§ WHAT IS BEING ASKED
The answer should be one number: how many lines in the records below contain the word "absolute".

(Beginning of DATA SUPPLIED)

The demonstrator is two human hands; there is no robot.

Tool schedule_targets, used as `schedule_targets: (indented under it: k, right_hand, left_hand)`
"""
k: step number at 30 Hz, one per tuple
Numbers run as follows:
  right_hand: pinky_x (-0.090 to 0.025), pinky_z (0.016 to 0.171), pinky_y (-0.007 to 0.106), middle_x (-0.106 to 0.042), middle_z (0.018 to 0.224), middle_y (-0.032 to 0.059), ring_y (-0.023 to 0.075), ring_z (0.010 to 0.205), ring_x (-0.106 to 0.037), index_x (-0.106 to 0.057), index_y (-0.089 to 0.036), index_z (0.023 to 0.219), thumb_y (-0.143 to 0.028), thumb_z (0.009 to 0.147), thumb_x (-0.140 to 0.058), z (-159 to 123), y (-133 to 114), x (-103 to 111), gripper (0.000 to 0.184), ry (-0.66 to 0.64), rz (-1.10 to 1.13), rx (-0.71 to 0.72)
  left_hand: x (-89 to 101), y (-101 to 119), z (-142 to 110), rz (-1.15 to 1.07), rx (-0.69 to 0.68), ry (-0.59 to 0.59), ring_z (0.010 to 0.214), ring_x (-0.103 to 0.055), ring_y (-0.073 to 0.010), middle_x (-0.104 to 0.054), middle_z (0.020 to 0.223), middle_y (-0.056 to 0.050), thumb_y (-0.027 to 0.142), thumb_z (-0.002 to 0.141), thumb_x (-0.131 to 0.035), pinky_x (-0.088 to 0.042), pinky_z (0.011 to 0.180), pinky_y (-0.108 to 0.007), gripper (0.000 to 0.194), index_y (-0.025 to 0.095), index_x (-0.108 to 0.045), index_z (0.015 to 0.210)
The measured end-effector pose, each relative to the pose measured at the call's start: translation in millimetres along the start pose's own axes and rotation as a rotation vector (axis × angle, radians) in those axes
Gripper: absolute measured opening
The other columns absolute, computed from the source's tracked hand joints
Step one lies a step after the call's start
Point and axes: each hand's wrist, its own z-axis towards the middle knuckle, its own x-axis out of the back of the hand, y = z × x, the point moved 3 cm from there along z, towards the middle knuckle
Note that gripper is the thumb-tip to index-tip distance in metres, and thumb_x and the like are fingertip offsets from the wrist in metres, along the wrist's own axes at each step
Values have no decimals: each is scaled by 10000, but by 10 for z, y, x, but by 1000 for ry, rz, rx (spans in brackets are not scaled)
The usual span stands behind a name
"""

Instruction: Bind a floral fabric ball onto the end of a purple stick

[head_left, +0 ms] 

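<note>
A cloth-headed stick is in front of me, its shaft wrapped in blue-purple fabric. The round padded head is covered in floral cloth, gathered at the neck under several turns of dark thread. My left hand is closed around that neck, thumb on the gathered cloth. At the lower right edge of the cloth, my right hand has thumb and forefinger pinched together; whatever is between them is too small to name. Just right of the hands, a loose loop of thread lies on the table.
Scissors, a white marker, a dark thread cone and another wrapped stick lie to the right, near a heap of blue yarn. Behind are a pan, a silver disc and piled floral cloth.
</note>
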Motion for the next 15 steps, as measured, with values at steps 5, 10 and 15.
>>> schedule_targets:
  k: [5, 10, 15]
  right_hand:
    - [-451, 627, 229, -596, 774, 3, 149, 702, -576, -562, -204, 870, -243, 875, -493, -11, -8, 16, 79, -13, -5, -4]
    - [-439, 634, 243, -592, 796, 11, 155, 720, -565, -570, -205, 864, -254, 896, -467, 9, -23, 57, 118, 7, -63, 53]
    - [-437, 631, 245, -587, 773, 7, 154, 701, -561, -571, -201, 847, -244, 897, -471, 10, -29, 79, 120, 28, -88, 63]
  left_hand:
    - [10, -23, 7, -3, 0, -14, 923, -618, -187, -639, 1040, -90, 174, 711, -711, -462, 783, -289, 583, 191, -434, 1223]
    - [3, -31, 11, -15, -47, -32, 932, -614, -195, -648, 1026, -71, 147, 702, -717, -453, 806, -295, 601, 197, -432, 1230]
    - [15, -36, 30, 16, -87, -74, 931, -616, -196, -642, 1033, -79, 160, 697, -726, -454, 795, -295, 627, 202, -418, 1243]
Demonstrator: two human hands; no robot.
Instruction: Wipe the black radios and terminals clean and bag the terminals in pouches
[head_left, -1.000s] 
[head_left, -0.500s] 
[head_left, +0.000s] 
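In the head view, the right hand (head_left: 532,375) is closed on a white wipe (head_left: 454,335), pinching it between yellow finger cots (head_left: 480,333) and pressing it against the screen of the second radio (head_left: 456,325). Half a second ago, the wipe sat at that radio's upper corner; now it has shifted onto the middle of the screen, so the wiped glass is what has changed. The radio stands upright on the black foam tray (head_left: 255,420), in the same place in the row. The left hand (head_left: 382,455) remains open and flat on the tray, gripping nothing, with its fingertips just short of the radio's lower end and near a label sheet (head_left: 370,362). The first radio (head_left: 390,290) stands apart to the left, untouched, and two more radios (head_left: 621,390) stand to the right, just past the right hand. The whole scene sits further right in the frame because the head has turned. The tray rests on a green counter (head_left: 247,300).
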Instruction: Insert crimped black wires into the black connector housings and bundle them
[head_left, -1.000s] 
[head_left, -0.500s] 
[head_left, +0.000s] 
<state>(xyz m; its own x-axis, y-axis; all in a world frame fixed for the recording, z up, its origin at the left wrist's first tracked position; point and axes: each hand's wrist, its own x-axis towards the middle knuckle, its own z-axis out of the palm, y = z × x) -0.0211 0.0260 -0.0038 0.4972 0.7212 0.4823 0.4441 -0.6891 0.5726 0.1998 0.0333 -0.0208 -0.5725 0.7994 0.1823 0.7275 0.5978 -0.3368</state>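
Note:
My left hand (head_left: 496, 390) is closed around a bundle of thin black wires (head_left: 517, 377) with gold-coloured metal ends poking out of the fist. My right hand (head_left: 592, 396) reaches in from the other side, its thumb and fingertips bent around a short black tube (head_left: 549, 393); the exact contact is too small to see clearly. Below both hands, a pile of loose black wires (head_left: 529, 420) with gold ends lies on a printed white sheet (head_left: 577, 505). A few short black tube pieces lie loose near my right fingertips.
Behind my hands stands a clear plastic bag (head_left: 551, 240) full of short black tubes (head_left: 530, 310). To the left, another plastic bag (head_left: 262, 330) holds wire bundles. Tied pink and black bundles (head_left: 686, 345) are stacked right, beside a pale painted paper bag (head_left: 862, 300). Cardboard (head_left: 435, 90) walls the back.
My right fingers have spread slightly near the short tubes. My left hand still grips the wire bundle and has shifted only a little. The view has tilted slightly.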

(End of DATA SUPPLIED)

§ ANSWER TO THE EXERCISE
2